■ TASK TO COMPLETE:
Copy each line of the data that has "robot" in it.
** DATASET CONTENT follows **
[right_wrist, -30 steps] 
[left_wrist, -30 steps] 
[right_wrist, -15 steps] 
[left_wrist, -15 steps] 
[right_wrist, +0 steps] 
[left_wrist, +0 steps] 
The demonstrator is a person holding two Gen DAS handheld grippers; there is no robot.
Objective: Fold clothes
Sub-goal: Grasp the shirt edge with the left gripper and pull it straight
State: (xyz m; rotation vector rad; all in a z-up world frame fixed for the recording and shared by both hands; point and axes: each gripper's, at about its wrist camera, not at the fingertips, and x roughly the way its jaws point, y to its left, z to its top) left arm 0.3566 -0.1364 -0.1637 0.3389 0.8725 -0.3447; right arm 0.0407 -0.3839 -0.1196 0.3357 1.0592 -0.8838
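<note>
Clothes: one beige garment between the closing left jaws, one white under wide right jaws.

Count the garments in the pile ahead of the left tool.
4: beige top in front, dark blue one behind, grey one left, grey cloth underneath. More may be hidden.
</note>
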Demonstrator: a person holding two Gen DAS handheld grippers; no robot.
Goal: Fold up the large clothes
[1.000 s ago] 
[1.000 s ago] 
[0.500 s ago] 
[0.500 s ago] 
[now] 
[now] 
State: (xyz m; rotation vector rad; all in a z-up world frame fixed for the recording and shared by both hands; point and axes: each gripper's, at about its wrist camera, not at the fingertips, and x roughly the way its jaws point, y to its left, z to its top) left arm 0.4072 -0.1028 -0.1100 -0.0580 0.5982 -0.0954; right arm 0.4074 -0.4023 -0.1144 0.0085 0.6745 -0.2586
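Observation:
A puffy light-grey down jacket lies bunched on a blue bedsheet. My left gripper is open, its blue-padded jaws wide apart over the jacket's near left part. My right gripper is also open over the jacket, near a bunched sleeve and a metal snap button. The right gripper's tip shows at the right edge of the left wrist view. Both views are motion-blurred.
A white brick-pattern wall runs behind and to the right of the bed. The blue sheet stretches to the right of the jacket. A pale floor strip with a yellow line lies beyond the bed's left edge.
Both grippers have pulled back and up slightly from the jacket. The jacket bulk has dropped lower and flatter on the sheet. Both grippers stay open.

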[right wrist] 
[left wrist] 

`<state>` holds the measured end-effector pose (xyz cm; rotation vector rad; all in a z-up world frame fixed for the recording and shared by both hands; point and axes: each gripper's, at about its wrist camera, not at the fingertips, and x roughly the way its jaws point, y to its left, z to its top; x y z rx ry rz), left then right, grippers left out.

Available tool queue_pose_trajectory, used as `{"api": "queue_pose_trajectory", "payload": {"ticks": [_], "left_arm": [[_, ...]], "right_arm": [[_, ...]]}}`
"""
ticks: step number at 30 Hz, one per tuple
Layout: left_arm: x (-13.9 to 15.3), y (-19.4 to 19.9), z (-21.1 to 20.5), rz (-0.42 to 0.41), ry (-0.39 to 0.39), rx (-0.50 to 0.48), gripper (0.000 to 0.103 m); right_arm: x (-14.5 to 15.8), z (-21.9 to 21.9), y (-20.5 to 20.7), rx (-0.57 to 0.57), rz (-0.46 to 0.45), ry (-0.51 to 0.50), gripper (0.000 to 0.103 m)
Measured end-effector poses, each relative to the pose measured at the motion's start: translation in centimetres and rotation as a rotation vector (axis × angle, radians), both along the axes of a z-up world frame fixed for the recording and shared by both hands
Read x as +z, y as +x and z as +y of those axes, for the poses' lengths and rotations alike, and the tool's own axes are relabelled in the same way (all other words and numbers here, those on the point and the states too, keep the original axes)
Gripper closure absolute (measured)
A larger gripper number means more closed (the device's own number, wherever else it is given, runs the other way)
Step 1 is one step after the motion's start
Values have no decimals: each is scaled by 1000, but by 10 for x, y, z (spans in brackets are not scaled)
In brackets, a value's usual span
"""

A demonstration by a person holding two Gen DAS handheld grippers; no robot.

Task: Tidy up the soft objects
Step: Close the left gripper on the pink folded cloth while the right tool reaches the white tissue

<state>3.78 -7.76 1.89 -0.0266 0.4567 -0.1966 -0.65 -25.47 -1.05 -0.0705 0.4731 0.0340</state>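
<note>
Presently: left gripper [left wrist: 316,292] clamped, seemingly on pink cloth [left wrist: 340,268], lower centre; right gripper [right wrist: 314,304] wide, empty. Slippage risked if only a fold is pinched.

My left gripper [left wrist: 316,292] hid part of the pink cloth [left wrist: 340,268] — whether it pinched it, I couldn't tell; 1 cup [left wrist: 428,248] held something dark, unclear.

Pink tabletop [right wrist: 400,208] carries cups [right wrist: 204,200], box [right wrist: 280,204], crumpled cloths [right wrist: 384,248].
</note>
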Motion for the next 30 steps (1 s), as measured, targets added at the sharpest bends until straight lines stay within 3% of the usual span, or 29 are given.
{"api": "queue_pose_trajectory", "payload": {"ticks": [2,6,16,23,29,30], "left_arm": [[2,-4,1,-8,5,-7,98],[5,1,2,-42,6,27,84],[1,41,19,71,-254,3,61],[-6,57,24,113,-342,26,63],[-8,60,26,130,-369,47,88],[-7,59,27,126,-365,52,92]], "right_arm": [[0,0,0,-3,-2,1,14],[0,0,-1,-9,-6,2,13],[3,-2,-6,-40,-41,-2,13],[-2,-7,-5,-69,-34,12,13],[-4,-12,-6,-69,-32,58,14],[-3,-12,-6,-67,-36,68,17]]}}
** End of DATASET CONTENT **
■ COMPLETED EXERCISE:
The demonstrator is a person holding two Gen DAS handheld grippers; there is no robot.
Demonstrator: a person holding two Gen DAS handheld grippers; no robot.
A demonstration by a person holding two Gen DAS handheld grippers; no robot.

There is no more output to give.